What is needed:
Count every line in the entries that holds the word "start". The reply is that count alone.
——————————
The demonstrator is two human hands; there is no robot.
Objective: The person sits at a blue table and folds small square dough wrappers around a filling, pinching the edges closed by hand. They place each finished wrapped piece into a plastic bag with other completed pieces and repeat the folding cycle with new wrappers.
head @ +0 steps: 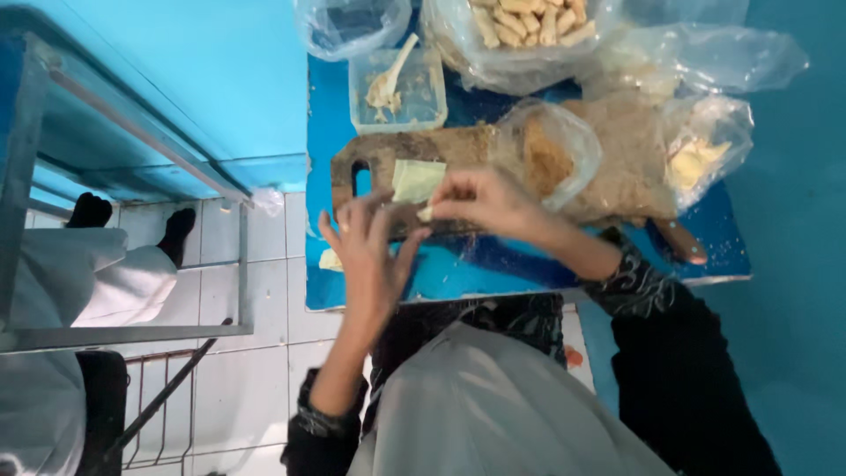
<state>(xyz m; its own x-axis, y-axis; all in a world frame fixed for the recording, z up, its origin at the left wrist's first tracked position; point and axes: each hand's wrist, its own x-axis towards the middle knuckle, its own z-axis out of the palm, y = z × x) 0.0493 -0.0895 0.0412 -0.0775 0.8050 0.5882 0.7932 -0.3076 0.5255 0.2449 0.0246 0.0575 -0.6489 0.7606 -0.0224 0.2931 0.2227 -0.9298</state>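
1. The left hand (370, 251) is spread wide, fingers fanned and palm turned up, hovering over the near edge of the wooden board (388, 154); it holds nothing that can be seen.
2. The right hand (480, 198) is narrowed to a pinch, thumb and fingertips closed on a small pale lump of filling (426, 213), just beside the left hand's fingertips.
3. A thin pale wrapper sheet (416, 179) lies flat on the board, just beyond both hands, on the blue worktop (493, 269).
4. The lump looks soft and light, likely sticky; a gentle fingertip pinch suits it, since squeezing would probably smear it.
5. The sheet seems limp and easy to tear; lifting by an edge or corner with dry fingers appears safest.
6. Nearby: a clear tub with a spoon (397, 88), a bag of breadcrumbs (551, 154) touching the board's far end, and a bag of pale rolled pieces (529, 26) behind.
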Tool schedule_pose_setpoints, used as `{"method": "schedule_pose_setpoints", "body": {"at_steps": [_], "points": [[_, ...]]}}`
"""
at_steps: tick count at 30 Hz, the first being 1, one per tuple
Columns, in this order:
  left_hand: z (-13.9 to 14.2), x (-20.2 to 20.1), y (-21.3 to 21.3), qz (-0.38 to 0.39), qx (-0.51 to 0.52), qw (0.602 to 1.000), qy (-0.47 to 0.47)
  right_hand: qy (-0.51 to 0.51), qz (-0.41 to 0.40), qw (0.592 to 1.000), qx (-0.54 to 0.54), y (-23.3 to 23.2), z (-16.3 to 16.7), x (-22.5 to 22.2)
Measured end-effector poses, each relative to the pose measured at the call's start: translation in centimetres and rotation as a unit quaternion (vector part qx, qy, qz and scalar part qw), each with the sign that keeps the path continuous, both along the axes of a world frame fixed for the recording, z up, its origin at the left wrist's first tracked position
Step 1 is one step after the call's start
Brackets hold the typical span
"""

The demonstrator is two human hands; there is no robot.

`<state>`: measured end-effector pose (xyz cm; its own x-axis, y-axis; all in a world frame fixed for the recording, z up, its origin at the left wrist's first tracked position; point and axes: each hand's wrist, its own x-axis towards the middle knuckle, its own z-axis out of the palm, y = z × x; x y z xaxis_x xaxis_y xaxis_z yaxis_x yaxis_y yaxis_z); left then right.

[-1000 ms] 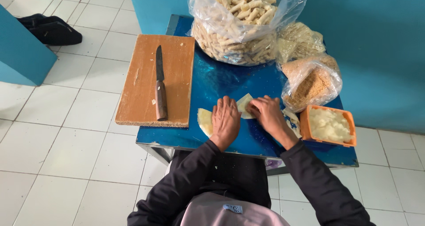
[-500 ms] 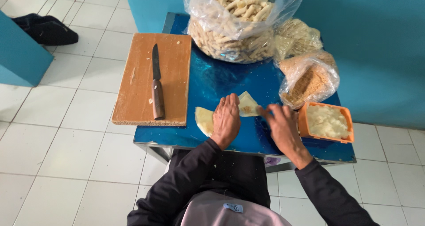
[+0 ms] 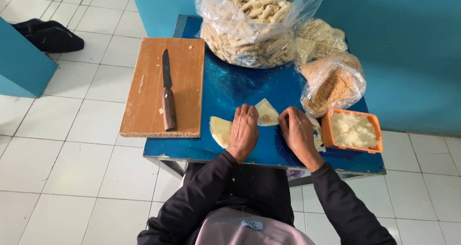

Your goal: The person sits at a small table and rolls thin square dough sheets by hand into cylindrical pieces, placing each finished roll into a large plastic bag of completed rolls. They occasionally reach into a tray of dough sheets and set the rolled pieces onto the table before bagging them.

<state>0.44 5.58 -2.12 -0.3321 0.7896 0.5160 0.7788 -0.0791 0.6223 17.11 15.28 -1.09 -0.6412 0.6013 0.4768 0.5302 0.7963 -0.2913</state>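
Your left hand (image 3: 244, 130) lies flat on the pale wrapper (image 3: 267, 114), fingers spread, gripping nothing; your right hand (image 3: 297, 133) pinches its right edge. The wrapper sits mid-table, near the front edge. Bare blue table (image 3: 230, 89) lies behind; the orange tub (image 3: 352, 131) crowds the right.

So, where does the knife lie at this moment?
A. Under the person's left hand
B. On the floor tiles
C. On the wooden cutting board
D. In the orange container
C: the knife lies flat on the wooden cutting board, apart from both hands, its brown handle toward the person and the blade pointing away.
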Motion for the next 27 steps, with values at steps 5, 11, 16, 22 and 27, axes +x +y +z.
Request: {"method": "schedule_pose_setpoints", "body": {"at_steps": [5,11,16,22,27], "points": [[0.8,0.3,0.0,-0.015,0.022,0.999,-0.025,0.044,0.009,0.998,-0.043,-1.2,1.3,-0.7],[0.9,0.0,0.6,-0.069,0.044,0.996,-0.024,0.099,0.040,0.993,-0.052,-2.2,1.9,-1.3],[0.8,-0.1,1.1,-0.085,0.023,0.994,-0.069,0.070,0.069,0.992,-0.082,-1.8,2.1,-0.3],[1.1,-1.1,0.7,-0.140,-0.021,0.985,-0.098,0.029,0.096,0.995,-0.010,-1.1,1.5,0.0],[0.8,-1.3,0.3,-0.173,-0.008,0.984,-0.038,0.040,0.054,0.991,-0.118,0.3,1.4,-0.6]]}}
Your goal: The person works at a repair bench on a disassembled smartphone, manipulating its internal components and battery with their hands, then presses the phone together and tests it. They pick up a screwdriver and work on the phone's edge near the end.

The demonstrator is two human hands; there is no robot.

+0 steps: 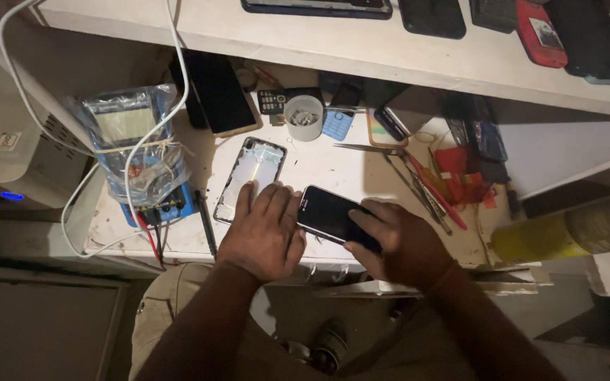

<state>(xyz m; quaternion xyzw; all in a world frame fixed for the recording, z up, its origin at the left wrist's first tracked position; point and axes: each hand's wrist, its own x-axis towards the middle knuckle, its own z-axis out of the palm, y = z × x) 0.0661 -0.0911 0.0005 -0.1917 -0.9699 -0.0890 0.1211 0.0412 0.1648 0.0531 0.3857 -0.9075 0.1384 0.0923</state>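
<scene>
- Right hand [397, 243] grips the black smartphone [326, 212] near the workbench's [319, 166] front edge; a slip could drop it off.
- Left hand [266, 226], flat and released, could knock the phone frame [252, 176].

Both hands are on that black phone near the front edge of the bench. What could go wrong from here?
1. The black phone lies close to the bench front edge, held by the left hand and right hand; a slip might send it off.
2. The bare phone frame lies under the left fingertips; leaning on it may bend it.
3. The tweezers and small-parts cup sit just behind; a backward sweep might scatter them.
</scene>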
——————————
Exercise solution:
2